Why Needle Exchange Programs are Beneficial

Needle exchange programs (NEPs) are effective ways to mitigate risk associated with intravenous drug usage, such as the transmittance of blood diseases (HIV for instance as well as Hepatitis B and C) from one needle user to another (State of Rhode Island Department of Health, 2015). As the Centers for Disease Control and Prevention (CDC) notes, needle sharing is responsible for 1/4th of all AIDS cases in the U.S. (ACLU, 2016). With just shy of 1 million persons living in the U.S. with HIV / AIDS, a reduction in the number of syringes that are passed among drug users could potentially reduce the number of infection by 250,000. A quarter of a million lives could be potentially saved by simply making needle exchange programs available to drug users. Critics suggest that such programs only serve to reinforce drug usage and do nothing to mitigate the risk (Ajayi, 2003, p. 168). However, the assumption that underlies this criticism is that NEPs are facilitators of a deadly habit rather than facilitators of a strategy of prevention. But as Ksobiech (2004) observes, NEPs actually have a worldwide return rate of 90% (comparable in the U.S.) -- a figure which indicates that 9 out of 10 intravenous drug users who make use of NEPs are returning in a responsible way to exchange out their used syringes for new ones. In other words, the program has a 90% success rate in preventing the sharing of needles and, by extension, the spreading of diseases like HIV / AIDS. This paper will show, therefore, why NEPs are good for society, as they help to mitigate the risk of the spread of infection among intravenous drug users.

To better understand why NEPs are helpful (and why they are not responsible for enabling drug users), it is advantageous to understand the psychology of drug addiction and how a habit is formed and broken. Intravenous drug usage is not and never has been dependent upon needle sharing programs for the availability of syringes. Drug users are able to obtain needles from the environment in which their drug habit is conducted. NEPs did not originate in that culture but offer a way for individuals within that culture to act more responsibly. Moreover, the habit of acting responsibly can act as a lever upon which the drug user can move towards quitting the habit entirely.

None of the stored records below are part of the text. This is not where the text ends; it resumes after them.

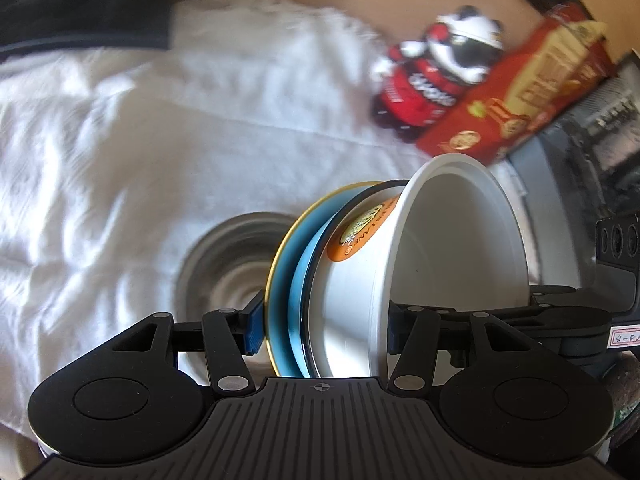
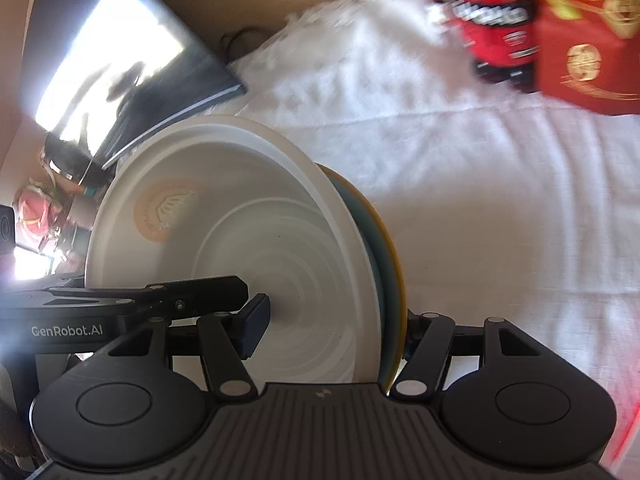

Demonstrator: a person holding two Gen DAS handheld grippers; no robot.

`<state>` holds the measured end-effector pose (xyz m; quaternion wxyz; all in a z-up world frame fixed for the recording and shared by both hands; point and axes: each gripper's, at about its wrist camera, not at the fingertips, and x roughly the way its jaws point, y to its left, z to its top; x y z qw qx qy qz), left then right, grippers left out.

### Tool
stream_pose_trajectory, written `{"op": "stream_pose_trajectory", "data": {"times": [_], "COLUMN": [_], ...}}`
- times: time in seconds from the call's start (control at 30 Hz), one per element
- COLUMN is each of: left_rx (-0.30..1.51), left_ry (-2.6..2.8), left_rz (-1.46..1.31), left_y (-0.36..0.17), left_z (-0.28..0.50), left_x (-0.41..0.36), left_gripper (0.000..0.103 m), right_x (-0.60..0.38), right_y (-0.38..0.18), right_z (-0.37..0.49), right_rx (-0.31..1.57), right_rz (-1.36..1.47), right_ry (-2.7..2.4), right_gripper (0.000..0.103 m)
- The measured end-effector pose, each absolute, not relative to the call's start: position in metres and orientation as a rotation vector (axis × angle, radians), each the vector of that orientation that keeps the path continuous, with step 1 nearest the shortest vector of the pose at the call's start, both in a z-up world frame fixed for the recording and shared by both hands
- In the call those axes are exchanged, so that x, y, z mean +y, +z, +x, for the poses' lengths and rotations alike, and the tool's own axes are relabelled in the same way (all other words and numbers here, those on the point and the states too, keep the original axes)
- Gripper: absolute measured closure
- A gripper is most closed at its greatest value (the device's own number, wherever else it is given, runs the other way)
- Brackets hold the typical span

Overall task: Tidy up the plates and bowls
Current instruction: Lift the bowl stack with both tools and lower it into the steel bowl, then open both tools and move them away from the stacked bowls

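Both grippers clamp one stack held on edge above the white cloth. The stack is a white paper bowl [image 1: 452, 256] with an orange label, nested in a blue plate [image 1: 298, 280] with a yellow rim. My left gripper [image 1: 324, 330] is shut across the stack, one pad on the plate's back, one inside the bowl. In the right wrist view my right gripper [image 2: 332, 330] is shut on the same stack: the bowl [image 2: 248, 240] opens toward its left finger and the plate's rim [image 2: 394, 264] meets the right finger. A metal bowl [image 1: 228, 264] lies on the cloth behind.
A white cloth [image 1: 120, 160] covers the table. A panda figure on a red can [image 1: 432, 72] and a red box [image 1: 528, 92] stand at the far right. A dark laptop-like slab [image 2: 120, 72] lies at the right wrist view's upper left.
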<state>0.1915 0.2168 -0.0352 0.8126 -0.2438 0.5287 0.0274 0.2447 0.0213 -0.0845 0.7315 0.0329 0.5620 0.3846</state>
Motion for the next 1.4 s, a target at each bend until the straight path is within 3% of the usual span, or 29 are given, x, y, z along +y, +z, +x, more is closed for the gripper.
{"op": "stream_pose_trajectory", "data": {"times": [0.3,0.57,0.67,0.73,0.8,1.13,1.23,1.4], "left_rx": [1.203,1.203,1.209,1.200,1.181,1.071,1.058,1.067], "left_ry": [0.128,0.127,0.124,0.115,0.089,0.049,0.036,0.042], "left_rz": [-0.590,-0.536,-0.547,-0.570,-0.600,-0.645,-0.652,-0.682], "left_y": [-0.091,-0.098,-0.098,-0.095,-0.089,-0.057,-0.053,-0.057], "left_z": [0.186,0.189,0.189,0.186,0.182,0.176,0.176,0.177], "left_x": [0.257,0.267,0.275,0.279,0.283,0.290,0.292,0.297], "left_gripper": [0.047,0.051,0.061,0.078,0.080,0.080,0.080,0.081], "right_x": [0.086,0.105,0.106,0.109,0.107,0.090,0.085,0.094], "right_y": [-0.141,-0.157,-0.157,-0.156,-0.153,-0.119,-0.107,-0.092], "right_z": [0.243,0.245,0.248,0.248,0.249,0.239,0.233,0.220], "right_rx": [1.377,1.386,1.369,1.360,1.352,1.142,1.091,1.016], "right_rz": [0.042,-0.023,-0.024,-0.042,-0.043,-0.138,-0.132,-0.160], "right_ry": [0.847,0.807,0.810,0.811,0.813,0.749,0.774,0.798], "right_gripper": [0.040,0.035,0.032,0.032,0.033,0.035,0.041,0.042]}}
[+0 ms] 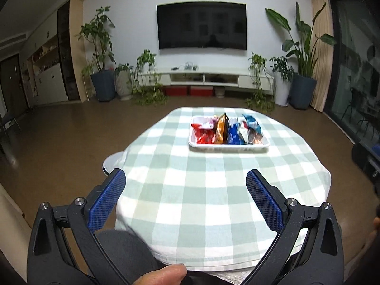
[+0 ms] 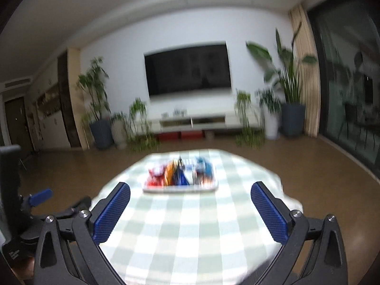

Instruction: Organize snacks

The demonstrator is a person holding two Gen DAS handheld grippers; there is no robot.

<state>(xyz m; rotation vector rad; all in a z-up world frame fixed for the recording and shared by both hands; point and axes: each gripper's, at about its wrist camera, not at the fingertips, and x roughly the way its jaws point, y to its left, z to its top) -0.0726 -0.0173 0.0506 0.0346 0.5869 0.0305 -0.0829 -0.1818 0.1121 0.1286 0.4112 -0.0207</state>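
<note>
The left gripper [image 1: 185,178] hangs released over the near edge of the bench [image 1: 213,201], its blue pads [image 1: 106,199] spread wide with nothing between them. The right gripper [image 2: 190,191] is likewise spread and empty above the same checked cloth; its view is blurred.

In the left wrist view, the white tray [image 1: 228,145] sits on the green-and-white cloth toward 12 o'clock from the gripper, well apart from it. Snack packets stand packed inside it: a red packet [image 1: 203,135] at the tray's 9 o'clock end, an orange packet [image 1: 220,130] next, a dark blue packet [image 1: 234,134] near the middle, and a light blue packet [image 1: 251,123] at the 3 o'clock end. A thumb [image 1: 161,273] shows at 6 o'clock.

In the right wrist view the tray [image 2: 180,188] lies at 12 o'clock, its packets smeared, and part of the left gripper's frame shows at 9 o'clock.
</note>
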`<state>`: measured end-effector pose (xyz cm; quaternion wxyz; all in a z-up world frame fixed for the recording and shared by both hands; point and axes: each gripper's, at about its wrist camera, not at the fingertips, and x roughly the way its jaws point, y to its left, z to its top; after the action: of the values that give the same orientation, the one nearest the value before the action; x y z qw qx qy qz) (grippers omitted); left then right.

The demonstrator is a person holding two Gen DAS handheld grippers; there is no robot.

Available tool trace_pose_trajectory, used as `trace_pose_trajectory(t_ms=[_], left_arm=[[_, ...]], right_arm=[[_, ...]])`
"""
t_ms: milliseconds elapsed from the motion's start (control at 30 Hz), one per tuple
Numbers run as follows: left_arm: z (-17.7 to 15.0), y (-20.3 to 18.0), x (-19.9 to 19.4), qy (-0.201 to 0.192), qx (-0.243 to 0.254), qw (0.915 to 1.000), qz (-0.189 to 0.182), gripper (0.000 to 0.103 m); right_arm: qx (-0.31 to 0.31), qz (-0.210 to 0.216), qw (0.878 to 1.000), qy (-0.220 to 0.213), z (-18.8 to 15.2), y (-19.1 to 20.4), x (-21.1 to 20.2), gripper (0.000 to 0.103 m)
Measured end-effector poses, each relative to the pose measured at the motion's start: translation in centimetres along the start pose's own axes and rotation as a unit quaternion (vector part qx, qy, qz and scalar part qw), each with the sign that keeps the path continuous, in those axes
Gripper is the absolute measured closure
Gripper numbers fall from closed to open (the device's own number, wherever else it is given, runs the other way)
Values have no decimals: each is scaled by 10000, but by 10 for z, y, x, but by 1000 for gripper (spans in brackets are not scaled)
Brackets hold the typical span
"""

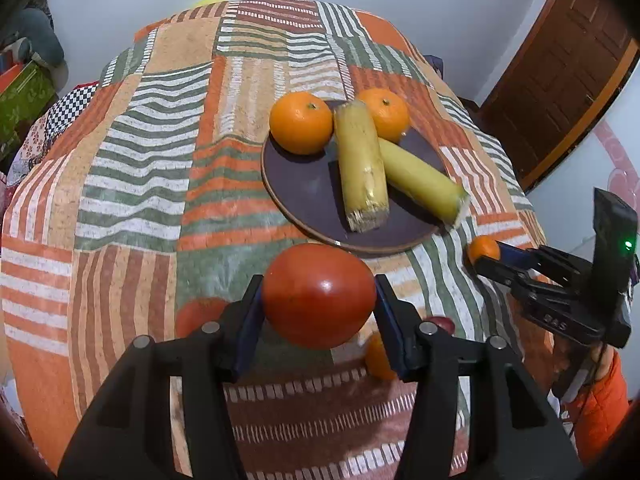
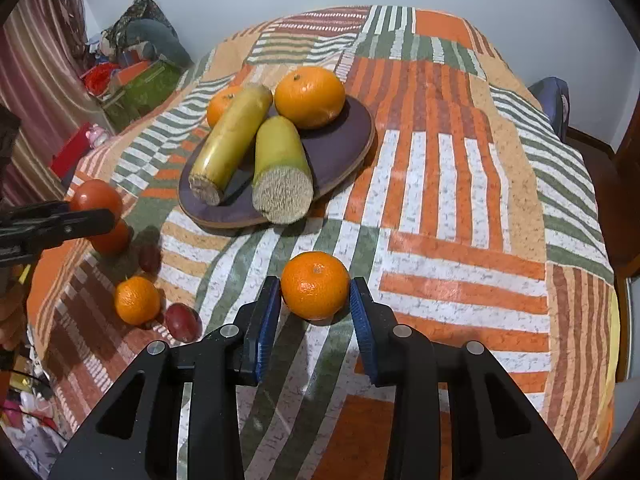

Drug use has been shown by researchers to have a biological foundation (Kalivas, Volkow, 2014). Based on their studies, Kalivas and Volkow (2014) argue that "cellular adaptations in prefrontal glutamatergic innervations of the accumbens promote the compulsive character" of drug usage (p. 1403). The stimulating nature of the prefrontal innervations is what drives the drug user towards cultivating the habit. There is no evidence within scholarly research that indicates that it is the availability of syringes that directly leads to the spread of drug usage.

Another criticism of NEPs is that they simply do not work -- that they only make needles more available to intravenous drug users and that the users do not return them later (so as to keep the needles off the streets and from being used again and shared). However, the study by Ksobiech (2004) refutes this notion and provides evidence that NEPs are actually highly successful in deterring needle sharing. Needle exchange programs have thus been shown to be a non-factor in the development of drug use habits and a positive factor in the mitigation of risk associated with the spread of disease via needle sharing.

NEPs can also help drug users overcome their drug habit. By existing within a social context of safety and responsibility, NEPs can provide a path forward for intravenous drug users to grow and reach new stages of positive development with the end goal being to overcome their drug dependency. As drug use has been identified as having roots in "adolescence and young adulthood" when experimentation is more likely to occur, the habit of acting responsibly about drug use can be perceived as a first step towards identifying the attendant risks associated with drug use and taking the necessary steps to mitigate those risks (Chambers, Taylor, Potenza, 2014, p. 1041). The spread of disease is one risk, but another is the destruction that is caused to the body as a result of prolonged drug use. A drug user who takes the steps of acting responsibly by going to NEPs for needles is an individual who is one step closer to attending to the other risks that drug use poses. NEPs, therefore, can act as extensions or mediators between drug users and drug rehab programs by serving as a stepping stone in the process of total rehabilitation (Jurgens, 2002).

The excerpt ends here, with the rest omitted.